*YOUR INSTRUCTIONS*. When a line below contains the word "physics", copy that line.

Dataset items

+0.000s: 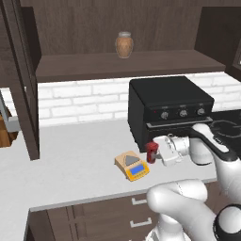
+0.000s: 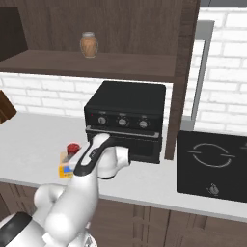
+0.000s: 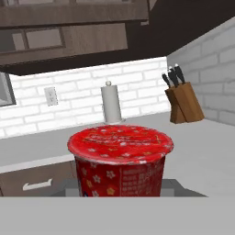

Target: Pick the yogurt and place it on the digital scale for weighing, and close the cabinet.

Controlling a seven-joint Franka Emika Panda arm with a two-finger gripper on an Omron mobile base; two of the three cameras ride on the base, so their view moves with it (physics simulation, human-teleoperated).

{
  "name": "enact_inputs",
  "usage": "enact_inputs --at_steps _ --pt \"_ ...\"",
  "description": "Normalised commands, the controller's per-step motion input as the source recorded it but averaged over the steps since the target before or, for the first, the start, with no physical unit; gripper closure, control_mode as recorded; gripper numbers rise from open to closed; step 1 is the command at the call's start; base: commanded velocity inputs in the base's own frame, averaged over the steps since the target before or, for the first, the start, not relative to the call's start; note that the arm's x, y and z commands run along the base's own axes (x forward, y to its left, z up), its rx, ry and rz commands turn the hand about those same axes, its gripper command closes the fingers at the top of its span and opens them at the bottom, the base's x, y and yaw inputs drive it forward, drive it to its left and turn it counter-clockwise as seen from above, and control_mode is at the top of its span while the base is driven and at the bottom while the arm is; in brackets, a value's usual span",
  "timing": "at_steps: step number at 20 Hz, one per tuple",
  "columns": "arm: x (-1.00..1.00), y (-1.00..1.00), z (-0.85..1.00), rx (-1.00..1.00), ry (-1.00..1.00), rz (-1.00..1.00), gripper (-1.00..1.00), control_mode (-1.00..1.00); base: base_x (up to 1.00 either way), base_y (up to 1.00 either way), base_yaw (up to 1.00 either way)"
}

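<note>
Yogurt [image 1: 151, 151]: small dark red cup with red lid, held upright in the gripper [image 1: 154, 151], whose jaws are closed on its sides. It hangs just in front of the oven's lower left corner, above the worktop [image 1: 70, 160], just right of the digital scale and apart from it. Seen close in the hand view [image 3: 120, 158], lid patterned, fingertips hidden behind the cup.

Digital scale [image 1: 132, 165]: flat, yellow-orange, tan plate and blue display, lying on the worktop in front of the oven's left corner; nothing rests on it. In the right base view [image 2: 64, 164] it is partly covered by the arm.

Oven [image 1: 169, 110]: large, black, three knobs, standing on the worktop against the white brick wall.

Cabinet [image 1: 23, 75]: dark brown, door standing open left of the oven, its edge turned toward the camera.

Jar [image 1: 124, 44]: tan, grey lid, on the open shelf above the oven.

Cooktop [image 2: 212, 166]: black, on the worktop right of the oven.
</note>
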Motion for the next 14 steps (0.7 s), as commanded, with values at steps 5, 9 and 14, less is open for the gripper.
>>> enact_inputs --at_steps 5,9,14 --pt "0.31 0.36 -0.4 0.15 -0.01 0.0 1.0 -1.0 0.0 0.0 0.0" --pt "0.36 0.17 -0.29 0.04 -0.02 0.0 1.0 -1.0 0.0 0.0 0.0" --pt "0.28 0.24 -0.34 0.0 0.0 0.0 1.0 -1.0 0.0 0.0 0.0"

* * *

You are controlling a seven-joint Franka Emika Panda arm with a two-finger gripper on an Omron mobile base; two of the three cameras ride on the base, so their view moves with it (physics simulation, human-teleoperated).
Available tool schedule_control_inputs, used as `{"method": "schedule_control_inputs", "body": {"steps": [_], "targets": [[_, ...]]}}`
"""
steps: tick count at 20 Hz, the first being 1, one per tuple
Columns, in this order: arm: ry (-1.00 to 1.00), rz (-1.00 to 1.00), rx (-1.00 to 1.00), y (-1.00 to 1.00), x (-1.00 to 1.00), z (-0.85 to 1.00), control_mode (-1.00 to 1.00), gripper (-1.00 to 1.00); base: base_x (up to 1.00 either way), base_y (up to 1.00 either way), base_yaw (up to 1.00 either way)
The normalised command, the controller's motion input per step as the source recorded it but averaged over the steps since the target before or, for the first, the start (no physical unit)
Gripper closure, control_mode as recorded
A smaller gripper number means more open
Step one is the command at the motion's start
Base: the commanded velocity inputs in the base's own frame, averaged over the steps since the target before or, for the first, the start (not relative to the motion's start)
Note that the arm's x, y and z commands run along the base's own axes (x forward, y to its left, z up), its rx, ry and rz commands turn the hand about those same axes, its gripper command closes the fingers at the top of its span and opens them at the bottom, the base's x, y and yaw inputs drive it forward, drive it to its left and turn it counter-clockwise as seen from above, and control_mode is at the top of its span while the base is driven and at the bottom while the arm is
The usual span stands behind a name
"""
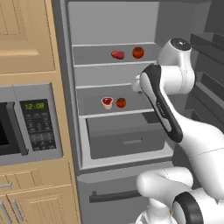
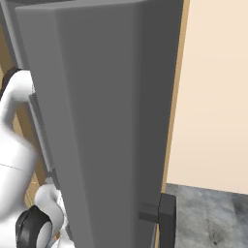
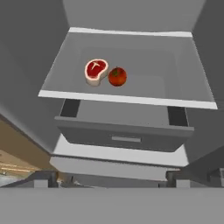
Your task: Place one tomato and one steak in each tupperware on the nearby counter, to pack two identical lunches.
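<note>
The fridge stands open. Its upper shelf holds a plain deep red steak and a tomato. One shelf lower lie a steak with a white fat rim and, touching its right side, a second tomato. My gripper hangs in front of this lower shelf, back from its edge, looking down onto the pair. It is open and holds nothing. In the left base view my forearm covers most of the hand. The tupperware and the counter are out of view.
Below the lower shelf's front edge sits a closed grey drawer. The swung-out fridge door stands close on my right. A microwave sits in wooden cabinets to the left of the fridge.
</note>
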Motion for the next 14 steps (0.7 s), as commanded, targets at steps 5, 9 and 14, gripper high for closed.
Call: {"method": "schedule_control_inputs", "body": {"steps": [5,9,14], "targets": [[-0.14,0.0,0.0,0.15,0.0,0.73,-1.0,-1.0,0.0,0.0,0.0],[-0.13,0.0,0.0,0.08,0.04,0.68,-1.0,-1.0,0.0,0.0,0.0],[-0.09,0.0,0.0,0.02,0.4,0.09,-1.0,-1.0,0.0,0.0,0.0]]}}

*ANSWER BOX*.
Controlling a seven-joint Franka Emika Panda arm with a two-finger gripper on an Omron mobile base; two of the three cameras ride on the base, so their view moves with it (physics simulation, human-teleoperated).
You are controlling a seven-joint Franka Emika Panda arm with a two-finger gripper on an Omron mobile base; two of the three cameras ride on the base, so their view moves with it (physics simulation, human-teleoperated).

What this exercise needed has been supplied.